▶ PROMPT:
Find the line holding "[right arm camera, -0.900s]" in the entries below. Give it again exactly, along with every line after it up to and including the line holding "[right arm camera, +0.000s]".

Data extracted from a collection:
- - - - - - -

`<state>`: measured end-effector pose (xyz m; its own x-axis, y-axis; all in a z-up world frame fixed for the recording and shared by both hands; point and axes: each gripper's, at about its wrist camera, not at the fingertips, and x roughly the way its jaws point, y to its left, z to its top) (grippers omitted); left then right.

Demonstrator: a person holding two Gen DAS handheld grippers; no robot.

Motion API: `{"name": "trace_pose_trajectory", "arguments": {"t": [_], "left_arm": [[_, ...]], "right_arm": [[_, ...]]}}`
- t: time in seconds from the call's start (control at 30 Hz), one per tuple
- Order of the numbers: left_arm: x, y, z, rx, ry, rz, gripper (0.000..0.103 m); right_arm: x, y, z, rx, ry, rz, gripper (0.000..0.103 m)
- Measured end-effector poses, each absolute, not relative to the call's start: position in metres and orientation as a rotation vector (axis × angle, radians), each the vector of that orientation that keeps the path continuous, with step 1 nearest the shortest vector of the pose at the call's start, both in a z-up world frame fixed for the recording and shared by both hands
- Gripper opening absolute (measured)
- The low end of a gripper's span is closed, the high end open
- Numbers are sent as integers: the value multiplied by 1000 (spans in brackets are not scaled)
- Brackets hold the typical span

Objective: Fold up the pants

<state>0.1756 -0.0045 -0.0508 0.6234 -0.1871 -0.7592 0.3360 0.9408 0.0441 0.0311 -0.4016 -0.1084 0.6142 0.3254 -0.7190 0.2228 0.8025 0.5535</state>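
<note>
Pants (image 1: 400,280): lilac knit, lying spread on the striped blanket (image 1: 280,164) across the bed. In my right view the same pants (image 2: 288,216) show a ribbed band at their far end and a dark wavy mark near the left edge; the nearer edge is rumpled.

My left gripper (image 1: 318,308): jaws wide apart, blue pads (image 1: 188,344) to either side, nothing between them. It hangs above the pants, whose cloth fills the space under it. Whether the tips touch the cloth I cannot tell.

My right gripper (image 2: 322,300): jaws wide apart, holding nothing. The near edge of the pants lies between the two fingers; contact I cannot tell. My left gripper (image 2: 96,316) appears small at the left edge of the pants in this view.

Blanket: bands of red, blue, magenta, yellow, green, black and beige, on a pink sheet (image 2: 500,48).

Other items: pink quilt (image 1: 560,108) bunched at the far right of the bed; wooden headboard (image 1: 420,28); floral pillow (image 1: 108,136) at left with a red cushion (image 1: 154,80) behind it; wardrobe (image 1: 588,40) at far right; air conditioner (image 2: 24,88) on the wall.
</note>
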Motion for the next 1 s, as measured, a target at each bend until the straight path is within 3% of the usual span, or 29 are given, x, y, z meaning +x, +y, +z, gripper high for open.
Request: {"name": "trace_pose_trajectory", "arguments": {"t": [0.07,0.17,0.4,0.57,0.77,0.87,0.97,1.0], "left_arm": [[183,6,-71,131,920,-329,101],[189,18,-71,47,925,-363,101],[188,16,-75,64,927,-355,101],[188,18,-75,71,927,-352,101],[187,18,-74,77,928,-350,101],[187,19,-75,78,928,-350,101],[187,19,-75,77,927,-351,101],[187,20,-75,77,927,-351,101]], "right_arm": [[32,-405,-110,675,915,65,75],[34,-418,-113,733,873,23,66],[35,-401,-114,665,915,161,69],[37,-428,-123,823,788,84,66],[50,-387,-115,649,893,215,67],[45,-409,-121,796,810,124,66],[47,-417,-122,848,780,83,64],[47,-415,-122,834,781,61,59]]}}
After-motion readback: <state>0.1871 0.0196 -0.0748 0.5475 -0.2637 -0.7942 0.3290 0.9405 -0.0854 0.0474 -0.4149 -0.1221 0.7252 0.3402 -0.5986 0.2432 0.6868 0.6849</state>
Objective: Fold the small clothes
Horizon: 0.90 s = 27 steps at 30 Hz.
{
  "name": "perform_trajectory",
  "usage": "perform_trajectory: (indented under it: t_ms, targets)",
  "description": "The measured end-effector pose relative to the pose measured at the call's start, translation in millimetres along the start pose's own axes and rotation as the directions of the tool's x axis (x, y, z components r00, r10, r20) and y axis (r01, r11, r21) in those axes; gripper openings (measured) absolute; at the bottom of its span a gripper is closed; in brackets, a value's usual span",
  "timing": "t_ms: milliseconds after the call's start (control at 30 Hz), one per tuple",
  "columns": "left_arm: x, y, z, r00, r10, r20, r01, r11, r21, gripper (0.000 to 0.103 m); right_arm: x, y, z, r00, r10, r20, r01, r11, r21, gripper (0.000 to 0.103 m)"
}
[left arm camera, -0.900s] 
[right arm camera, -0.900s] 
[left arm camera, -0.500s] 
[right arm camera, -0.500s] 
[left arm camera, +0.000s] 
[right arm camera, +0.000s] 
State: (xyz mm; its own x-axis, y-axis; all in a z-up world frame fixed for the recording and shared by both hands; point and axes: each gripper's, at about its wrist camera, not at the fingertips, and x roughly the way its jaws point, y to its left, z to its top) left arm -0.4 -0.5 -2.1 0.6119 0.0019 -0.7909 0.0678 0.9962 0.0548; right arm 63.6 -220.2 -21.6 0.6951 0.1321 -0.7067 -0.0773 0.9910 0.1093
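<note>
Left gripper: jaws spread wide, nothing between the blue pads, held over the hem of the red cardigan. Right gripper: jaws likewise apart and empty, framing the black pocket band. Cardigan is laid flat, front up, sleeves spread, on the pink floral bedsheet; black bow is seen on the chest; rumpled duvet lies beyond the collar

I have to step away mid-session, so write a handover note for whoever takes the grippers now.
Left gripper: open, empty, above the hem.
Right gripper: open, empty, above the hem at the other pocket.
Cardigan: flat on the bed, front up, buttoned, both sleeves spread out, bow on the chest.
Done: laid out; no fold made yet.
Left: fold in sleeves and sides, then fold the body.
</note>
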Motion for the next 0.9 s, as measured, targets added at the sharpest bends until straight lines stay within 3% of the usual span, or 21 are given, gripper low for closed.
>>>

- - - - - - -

▶ RESPONSE BELOW:
[right arm camera, -0.900s] 
[left arm camera, -0.500s] 
[right arm camera, -0.500s] 
[left arm camera, +0.000s] 
[right arm camera, +0.000s] 

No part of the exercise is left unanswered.